_Brief_
In full and without edits, write out the data that follows.

_Records from a data collection_
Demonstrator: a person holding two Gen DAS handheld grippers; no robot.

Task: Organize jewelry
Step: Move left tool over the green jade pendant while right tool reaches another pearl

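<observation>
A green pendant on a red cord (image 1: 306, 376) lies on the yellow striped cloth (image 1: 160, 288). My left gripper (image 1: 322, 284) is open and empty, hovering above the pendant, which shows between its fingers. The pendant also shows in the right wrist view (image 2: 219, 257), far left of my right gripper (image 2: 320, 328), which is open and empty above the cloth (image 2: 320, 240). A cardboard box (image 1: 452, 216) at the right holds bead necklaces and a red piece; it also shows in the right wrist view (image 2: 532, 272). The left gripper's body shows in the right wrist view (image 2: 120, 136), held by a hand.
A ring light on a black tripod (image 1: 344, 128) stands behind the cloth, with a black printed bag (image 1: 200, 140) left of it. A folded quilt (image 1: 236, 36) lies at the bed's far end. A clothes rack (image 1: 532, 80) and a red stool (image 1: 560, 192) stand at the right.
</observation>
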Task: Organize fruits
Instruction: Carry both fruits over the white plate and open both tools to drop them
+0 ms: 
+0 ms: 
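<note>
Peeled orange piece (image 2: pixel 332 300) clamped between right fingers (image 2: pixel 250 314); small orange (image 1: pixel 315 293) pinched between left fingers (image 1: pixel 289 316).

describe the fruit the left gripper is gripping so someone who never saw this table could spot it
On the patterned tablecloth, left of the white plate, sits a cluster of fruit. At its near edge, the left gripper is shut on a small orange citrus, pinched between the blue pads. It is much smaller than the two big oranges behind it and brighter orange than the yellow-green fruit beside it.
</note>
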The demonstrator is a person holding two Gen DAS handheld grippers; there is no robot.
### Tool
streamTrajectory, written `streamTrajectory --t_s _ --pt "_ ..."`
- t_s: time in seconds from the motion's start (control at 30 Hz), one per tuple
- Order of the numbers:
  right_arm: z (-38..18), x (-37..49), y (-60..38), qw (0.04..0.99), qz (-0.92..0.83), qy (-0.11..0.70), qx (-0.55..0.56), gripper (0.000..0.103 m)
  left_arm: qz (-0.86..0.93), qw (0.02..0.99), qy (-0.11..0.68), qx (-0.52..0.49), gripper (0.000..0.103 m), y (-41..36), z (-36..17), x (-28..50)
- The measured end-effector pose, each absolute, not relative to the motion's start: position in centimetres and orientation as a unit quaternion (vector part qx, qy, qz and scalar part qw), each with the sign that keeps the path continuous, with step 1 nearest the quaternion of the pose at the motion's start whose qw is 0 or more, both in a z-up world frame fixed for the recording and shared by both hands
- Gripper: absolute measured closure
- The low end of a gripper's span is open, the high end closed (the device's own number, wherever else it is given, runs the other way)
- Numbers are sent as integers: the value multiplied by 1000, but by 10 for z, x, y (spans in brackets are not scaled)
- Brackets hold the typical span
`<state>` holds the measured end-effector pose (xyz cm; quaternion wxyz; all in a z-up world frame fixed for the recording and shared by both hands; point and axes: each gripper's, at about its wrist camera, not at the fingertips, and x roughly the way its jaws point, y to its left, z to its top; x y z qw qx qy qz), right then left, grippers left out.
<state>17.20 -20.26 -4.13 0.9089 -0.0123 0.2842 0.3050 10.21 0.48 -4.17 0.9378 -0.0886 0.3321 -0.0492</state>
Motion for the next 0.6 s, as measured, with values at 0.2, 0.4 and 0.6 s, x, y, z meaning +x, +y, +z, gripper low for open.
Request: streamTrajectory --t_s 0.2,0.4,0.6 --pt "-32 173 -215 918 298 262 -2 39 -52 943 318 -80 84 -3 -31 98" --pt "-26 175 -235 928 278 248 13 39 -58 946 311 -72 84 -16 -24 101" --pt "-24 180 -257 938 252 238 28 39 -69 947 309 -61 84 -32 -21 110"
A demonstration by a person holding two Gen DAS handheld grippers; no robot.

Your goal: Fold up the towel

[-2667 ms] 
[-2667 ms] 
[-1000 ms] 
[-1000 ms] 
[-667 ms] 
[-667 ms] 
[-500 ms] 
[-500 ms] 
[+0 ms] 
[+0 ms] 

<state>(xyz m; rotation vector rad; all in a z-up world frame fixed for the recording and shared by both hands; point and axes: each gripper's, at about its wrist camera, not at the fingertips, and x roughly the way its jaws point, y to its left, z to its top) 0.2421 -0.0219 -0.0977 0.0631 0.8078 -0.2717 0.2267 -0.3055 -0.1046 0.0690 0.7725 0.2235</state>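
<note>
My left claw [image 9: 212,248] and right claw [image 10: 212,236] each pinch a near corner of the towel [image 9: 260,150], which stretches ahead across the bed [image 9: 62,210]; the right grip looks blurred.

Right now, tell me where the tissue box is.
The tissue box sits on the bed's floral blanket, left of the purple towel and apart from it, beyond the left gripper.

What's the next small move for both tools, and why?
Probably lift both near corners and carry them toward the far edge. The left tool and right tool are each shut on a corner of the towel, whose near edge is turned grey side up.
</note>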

_Expected output_
Demonstrator: a person holding two Gen DAS handheld grippers; no robot.

Task: Organize jewelry
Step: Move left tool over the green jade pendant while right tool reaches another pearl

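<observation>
A green pendant on a red cord (image 1: 306, 376) lies on the yellow striped cloth (image 1: 160, 288). My left gripper (image 1: 322, 284) is open and empty, hovering above the pendant, which shows between its fingers. The pendant also shows in the right wrist view (image 2: 219, 257), far left of my right gripper (image 2: 320, 328), which is open and empty above the cloth (image 2: 320, 240). A cardboard box (image 1: 452, 216) at the right holds bead necklaces and a red piece; it also shows in the right wrist view (image 2: 532, 272). The left gripper's body shows in the right wrist view (image 2: 120, 136), held by a hand.
A ring light on a black tripod (image 1: 344, 128) stands behind the cloth, with a black printed bag (image 1: 200, 140) left of it. A folded quilt (image 1: 236, 36) lies at the bed's far end. A clothes rack (image 1: 532, 80) and a red stool (image 1: 560, 192) stand at the right.
</observation>
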Task: Organize fruits
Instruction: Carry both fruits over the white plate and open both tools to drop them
+0 ms: 
+0 ms: 
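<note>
Peeled orange piece (image 2: pixel 332 300) clamped between right fingers (image 2: pixel 250 314); small orange (image 1: pixel 315 293) pinched between left fingers (image 1: pixel 289 316).

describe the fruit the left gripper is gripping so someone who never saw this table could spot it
On the patterned tablecloth, left of the white plate, sits a cluster of fruit. At its near edge, the left gripper is shut on a small orange citrus, pinched between the blue pads. It is much smaller than the two big oranges behind it and brighter orange than the yellow-green fruit beside it.
</note>
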The demonstrator is a person holding two Gen DAS handheld grippers; there is no robot.
### Tool
streamTrajectory, written `streamTrajectory --t_s _ --pt "_ ..."`
- t_s: time in seconds from the motion's start (control at 30 Hz), one per tuple
- Order of the numbers:
  right_arm: z (-38..18), x (-37..49), y (-60..38), qw (0.04..0.99), qz (-0.92..0.83), qy (-0.11..0.70), qx (-0.55..0.56), gripper (0.000..0.103 m)
  left_arm: qz (-0.86..0.93), qw (0.02..0.99), qy (-0.11..0.68), qx (-0.52..0.49), gripper (0.000..0.103 m), y (-41..36), z (-36..17), x (-28..50)
- The measured end-effector pose, each absolute, not relative to the motion's start: position in centimetres and orientation as a unit quaternion (vector part qx, qy, qz and scalar part qw), each with the sign that keeps the path continuous, with step 1 nearest the quaternion of the pose at the motion's start whose qw is 0 or more, both in a z-up world frame fixed for the recording and shared by both hands
- Gripper: absolute measured closure
- The low end of a gripper's span is open, the high end closed (the device's own number, wherever else it is given, runs the other way)
- Numbers are sent as integers: the value multiplied by 1000, but by 10 for z, x, y (spans in brackets are not scaled)
- Brackets hold the typical span
`<state>` holds the measured end-effector pose (xyz cm; quaternion wxyz; all in a z-up world frame fixed for the recording and shared by both hands; point and axes: each gripper's, at about its wrist camera, not at the fingertips, and x roughly the way its jaws point, y to its left, z to its top; x y z qw qx qy qz), right then left, grippers left out.
<state>17.20 -20.26 -4.13 0.9089 -0.0123 0.2842 0.3050 10.21 0.48 -4.17 0.9378 -0.0886 0.3321 -0.0492</state>
Motion for the next 0.6 s, as measured, with values at 0.2, 0.4 and 0.6 s, x, y, z meaning +x, +y, +z, gripper low for open.
Request: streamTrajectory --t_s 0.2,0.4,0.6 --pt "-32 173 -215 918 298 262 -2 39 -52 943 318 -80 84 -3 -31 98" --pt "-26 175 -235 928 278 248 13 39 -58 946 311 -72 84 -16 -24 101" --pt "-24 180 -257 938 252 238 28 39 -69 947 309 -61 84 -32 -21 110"
A demonstration by a person holding two Gen DAS handheld grippers; no robot.

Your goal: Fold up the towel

[-2667 ms] 
[-2667 ms] 
[-1000 ms] 
[-1000 ms] 
[-667 ms] 
[-667 ms] 
[-500 ms] 
[-500 ms] 
[+0 ms] 
[+0 ms] 

<state>(xyz m; rotation vector rad; all in a z-up world frame fixed for the recording and shared by both hands; point and axes: each gripper's, at about its wrist camera, not at the fingertips, and x roughly the way its jaws point, y to its left, z to its top) 0.2421 -0.0219 -0.0977 0.0631 0.8078 -0.2717 0.2267 -0.3055 -0.1046 0.0690 0.7725 0.2235</state>
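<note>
My left claw [image 9: 212,248] and right claw [image 10: 212,236] each pinch a near corner of the towel [image 9: 260,150], which stretches ahead across the bed [image 9: 62,210]; the right grip looks blurred.

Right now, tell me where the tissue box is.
The tissue box sits on the bed's floral blanket, left of the purple towel and apart from it, beyond the left gripper.

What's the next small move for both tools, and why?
Probably lift both near corners and carry them toward the far edge. The left tool and right tool are each shut on a corner of the towel, whose near edge is turned grey side up.
</note>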

That finishes the output.